[INFORMATION SHOWN — start]
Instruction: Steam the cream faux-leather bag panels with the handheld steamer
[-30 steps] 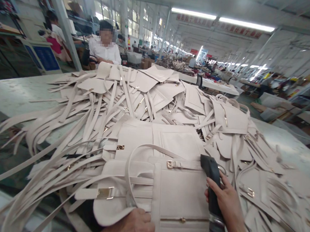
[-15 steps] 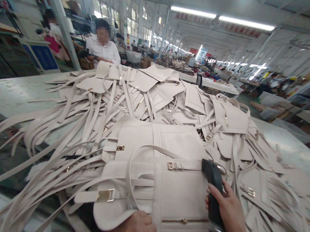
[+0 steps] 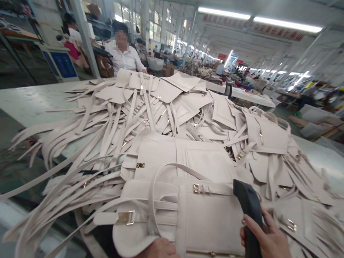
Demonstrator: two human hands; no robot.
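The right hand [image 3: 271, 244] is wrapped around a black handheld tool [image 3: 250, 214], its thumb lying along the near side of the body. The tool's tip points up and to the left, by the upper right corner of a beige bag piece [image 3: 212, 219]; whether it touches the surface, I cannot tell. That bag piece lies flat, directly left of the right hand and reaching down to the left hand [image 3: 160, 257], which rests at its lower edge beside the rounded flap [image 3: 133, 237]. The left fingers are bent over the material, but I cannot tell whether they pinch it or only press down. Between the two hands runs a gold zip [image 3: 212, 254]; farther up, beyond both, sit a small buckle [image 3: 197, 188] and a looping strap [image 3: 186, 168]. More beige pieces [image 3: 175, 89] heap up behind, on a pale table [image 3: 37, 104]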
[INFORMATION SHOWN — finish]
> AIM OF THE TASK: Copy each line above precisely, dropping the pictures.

> SOLUTION TO THIS PROBLEM:
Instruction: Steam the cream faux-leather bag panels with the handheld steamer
[-30 steps] 
[-15 steps] 
[+0 steps] 
Demonstrator: two human hands; no robot.
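The right hand [image 3: 271, 244] is wrapped around a black handheld tool [image 3: 250, 214], its thumb lying along the near side of the body. The tool's tip points up and to the left, by the upper right corner of a beige bag piece [image 3: 212, 219]; whether it touches the surface, I cannot tell. That bag piece lies flat, directly left of the right hand and reaching down to the left hand [image 3: 160, 257], which rests at its lower edge beside the rounded flap [image 3: 133, 237]. The left fingers are bent over the material, but I cannot tell whether they pinch it or only press down. Between the two hands runs a gold zip [image 3: 212, 254]; farther up, beyond both, sit a small buckle [image 3: 197, 188] and a looping strap [image 3: 186, 168]. More beige pieces [image 3: 175, 89] heap up behind, on a pale table [image 3: 37, 104]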

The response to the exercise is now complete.